On February 24, 2026, a baby girl was born in Georgia. That's not unusual. What is unusual — and worth paying attention to — is that she's the first child ever born through The Surrogacy Foundation's $100,000 grant program, a milestone that took four years of medical heartbreak, a year of fundraising, and one remarkable gestational carrier to reach.
Baby girl McGill came into the world because an Atlanta nonprofit decided that the cost of surrogacy — which can run well over $150,000 — shouldn't be the final word on whether a family gets to exist. That's a big claim, and this birth is the first proof it can actually work.

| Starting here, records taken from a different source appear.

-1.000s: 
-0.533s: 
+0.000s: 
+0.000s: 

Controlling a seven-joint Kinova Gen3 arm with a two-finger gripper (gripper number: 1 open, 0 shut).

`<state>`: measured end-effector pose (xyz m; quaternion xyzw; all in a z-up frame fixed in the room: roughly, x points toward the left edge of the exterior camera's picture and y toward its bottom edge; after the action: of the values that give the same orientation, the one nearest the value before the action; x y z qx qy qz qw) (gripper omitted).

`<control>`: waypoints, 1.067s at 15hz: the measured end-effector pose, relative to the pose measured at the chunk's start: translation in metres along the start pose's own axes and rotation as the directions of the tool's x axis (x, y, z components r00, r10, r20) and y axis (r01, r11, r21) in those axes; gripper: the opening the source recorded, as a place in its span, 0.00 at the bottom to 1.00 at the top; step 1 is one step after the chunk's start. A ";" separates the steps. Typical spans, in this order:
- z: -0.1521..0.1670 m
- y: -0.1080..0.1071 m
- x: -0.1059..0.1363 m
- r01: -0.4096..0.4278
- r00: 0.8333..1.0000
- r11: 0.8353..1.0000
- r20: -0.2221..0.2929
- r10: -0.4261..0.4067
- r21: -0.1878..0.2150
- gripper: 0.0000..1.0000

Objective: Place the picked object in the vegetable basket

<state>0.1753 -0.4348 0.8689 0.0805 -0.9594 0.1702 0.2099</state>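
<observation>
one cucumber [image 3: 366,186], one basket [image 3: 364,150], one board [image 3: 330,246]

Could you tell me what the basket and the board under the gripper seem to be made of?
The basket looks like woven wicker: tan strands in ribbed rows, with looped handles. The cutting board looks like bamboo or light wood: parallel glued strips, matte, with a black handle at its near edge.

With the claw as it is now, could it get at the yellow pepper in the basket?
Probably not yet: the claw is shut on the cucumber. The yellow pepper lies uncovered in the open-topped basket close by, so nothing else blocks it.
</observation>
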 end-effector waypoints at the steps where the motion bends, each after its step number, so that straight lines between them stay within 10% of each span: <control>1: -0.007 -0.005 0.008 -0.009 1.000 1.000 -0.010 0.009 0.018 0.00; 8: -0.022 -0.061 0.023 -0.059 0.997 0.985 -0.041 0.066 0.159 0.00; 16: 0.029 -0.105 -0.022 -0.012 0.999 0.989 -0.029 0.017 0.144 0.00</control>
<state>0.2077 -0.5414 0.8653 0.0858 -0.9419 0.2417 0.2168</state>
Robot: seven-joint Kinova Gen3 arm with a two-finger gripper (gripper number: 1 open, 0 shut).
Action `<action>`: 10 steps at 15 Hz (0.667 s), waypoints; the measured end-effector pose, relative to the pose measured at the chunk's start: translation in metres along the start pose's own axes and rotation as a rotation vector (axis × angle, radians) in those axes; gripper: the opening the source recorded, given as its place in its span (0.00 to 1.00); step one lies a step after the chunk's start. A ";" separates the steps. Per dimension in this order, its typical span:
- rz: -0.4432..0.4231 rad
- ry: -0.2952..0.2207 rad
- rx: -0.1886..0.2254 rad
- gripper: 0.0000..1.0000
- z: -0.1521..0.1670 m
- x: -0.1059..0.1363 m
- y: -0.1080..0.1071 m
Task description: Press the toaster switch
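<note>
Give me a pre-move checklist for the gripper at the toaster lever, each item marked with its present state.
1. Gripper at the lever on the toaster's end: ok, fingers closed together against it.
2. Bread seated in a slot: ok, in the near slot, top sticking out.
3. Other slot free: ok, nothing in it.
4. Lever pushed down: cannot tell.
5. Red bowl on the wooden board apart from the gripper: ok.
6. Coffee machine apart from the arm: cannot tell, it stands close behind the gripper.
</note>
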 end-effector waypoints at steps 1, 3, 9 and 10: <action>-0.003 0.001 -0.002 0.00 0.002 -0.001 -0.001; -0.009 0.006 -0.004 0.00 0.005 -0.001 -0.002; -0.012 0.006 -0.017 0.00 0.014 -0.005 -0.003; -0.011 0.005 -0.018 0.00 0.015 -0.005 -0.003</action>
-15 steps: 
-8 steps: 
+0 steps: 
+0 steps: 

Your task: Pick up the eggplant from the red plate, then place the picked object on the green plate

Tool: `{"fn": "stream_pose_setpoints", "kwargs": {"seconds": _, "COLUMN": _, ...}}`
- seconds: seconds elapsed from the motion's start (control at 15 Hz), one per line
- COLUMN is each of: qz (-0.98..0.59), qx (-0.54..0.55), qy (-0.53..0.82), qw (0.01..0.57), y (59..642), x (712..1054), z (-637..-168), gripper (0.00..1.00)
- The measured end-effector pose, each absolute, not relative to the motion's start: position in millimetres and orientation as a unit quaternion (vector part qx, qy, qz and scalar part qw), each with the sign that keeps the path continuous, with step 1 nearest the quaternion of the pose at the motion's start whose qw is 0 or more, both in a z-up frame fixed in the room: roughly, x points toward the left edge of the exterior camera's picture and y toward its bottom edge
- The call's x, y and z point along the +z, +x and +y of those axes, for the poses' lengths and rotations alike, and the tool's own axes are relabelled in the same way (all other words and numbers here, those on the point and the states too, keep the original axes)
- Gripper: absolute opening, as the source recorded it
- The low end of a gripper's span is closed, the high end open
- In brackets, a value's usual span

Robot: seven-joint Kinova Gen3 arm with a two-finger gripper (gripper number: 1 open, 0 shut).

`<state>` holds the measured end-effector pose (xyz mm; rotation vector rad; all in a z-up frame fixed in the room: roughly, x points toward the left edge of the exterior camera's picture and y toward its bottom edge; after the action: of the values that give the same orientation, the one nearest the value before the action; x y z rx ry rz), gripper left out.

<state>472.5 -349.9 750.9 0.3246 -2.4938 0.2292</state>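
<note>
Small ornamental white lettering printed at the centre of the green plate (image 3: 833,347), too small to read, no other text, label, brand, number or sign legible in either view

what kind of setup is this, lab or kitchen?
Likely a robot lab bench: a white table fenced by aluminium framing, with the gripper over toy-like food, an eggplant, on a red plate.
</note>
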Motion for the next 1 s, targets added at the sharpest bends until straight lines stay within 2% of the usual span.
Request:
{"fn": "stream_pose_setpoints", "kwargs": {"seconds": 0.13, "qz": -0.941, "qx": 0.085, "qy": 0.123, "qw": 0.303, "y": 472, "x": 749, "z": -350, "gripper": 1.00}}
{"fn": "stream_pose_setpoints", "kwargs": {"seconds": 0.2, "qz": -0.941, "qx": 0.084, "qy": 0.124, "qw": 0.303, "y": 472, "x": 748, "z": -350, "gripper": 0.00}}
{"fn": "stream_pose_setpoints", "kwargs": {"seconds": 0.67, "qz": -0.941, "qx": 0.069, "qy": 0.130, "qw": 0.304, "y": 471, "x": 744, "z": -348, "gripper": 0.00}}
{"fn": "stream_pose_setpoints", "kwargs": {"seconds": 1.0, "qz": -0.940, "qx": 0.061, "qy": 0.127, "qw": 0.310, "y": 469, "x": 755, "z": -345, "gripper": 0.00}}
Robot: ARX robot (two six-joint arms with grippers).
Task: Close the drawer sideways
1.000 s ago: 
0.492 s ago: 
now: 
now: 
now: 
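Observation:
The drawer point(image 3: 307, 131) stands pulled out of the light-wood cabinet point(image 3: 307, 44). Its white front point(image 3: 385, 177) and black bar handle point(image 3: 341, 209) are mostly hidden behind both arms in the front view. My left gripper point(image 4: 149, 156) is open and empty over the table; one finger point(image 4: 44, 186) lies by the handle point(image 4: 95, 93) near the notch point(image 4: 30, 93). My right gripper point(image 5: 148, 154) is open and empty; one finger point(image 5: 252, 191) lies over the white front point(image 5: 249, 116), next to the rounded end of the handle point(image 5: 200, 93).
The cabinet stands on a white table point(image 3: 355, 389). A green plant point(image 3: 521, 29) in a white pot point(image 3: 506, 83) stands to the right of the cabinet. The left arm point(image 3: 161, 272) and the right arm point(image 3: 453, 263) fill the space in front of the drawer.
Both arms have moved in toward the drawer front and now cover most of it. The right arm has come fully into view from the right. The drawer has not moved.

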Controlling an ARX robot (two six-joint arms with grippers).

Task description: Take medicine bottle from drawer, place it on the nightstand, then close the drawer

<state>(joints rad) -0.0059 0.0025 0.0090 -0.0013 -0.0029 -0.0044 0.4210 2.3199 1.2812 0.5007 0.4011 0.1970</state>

We're covering this story from two angles: what it means for gestational carriers, and what it means for the intended parents who need programs like this to exist.
The Surrogate Who Made It Happen
Charlotte Ramberg of Cumming, Georgia, is an experienced gestational carrier. She's also a licensed professional counselor who specializes in maternal and reproductive mental health. That combination — someone who has personally carried for another family and also has the clinical training to understand exactly what that means — is rare.
Charlotte didn't just agree to carry the McGills' daughter; she understood the full weight of what she was doing. The surrogacy community talks a lot about gestational carriers as "heroes," and the word can start to feel hollow. But when someone with Charlotte's background — who counsels women through the hardest moments of their reproductive lives — chooses to do this work herself, it means something specific.
Shannon and Patrick McGill met Charlotte at The Surrogacy Foundation's annual Surrogacy Soirée in early 2025. That's the same event whose proceeds had funded the grant that made their journey possible in the first place. Charlotte was already there. What followed was a full journey: medical and psychological screenings, legal coordination, embryo transfer, months of waiting.
"For me, surrogacy is an act of trust, hope, and responsibility. Every journey is unique, but the goal is the same. It is about helping a family welcome their child into the world. Watching Shannon participate in her daughter's delivery, then seeing her and Patrick hold her for the first time, was unforgettable. Outside of delivering my own children, it is one of the greatest honors of my life."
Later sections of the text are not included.